**Work instructions**
Every line of the material below, from the top through the line with "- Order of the", should be reproduced exactly.
━━━━━ Supplied data ━━━━━
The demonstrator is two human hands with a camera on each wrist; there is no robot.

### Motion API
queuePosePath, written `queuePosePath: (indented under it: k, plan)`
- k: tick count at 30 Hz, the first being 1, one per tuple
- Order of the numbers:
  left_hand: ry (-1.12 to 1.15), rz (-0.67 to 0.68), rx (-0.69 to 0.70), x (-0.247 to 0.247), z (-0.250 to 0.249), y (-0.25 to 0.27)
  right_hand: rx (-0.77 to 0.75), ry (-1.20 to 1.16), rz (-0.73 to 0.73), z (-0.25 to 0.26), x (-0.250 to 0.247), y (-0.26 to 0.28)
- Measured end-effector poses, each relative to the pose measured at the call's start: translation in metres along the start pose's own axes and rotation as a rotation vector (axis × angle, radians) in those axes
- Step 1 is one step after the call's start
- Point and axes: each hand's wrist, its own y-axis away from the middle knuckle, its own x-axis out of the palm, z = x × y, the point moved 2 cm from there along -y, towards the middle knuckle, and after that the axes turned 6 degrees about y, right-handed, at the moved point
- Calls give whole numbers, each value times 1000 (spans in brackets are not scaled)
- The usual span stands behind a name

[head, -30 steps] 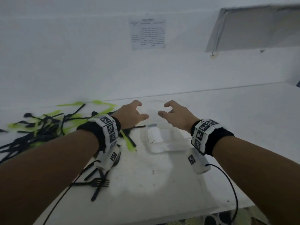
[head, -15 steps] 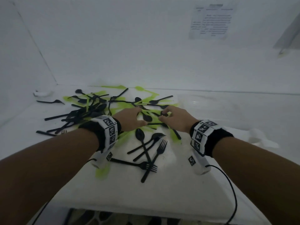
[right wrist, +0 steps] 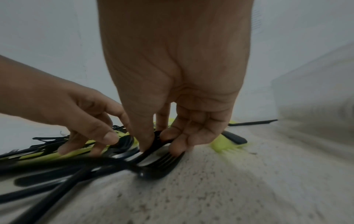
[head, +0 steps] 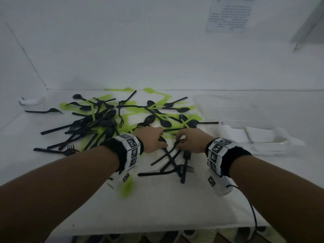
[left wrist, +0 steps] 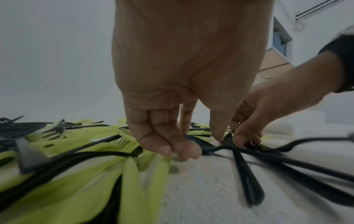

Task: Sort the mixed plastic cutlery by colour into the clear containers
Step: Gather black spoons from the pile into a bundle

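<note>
A: Looking across the worktop (head: 157, 213), you have nearly all of the job ahead of you. The mixed cutlery pile (head: 112, 120), black and green together, spreads over the centre and left of the head view, and no piece that I can see sits in a container.

B: Where are the containers?

A: The clear containers (head: 259, 137) lie at the right of the head view, well apart from your hands. They are pale and blurred, so I cannot tell how many there are or whether anything is inside.

B: And my grips?

A: Your right hand (head: 191, 141) is pinching a black spoon (right wrist: 153, 145) between thumb and fingers, low in the middle of the right wrist view, with its other fingers curled just beside a black fork (right wrist: 162, 160). Your left hand (head: 152, 139) is down on a neighbouring black piece (left wrist: 203, 145) with thumb and forefinger closing on it. Whether that grip is properly clenched I cannot tell, as the fingers hide the contact.

B: So both are on black?

A: Yes. The green pieces (left wrist: 134, 174) lie under and to the left of your left hand, untouched. I judge the black cluster (head: 175, 165) nearest you, just below the hands in the head view, as the first lot to carry right.
</note>
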Motion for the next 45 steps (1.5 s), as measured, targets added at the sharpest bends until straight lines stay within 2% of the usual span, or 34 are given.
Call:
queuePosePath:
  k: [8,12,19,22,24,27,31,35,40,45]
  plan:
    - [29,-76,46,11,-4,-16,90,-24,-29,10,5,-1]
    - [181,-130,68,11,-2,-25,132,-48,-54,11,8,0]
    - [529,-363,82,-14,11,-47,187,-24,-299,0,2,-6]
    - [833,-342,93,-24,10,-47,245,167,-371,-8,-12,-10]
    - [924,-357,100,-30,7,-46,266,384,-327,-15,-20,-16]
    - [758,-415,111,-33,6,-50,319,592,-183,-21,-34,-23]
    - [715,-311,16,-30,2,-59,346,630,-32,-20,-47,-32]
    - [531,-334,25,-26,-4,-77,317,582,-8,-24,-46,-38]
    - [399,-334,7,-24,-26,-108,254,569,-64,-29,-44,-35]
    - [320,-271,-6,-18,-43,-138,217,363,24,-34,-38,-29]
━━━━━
**Exercise output**
The demonstrator is two human hands with a camera on each wrist; there is no robot.

### Motion API
queuePosePath, written `queuePosePath: (indented under it: k, plan)`
- k: tick count at 30 Hz, the first being 1, one per tuple
- Order of the numbers:

The exercise has been completed in full.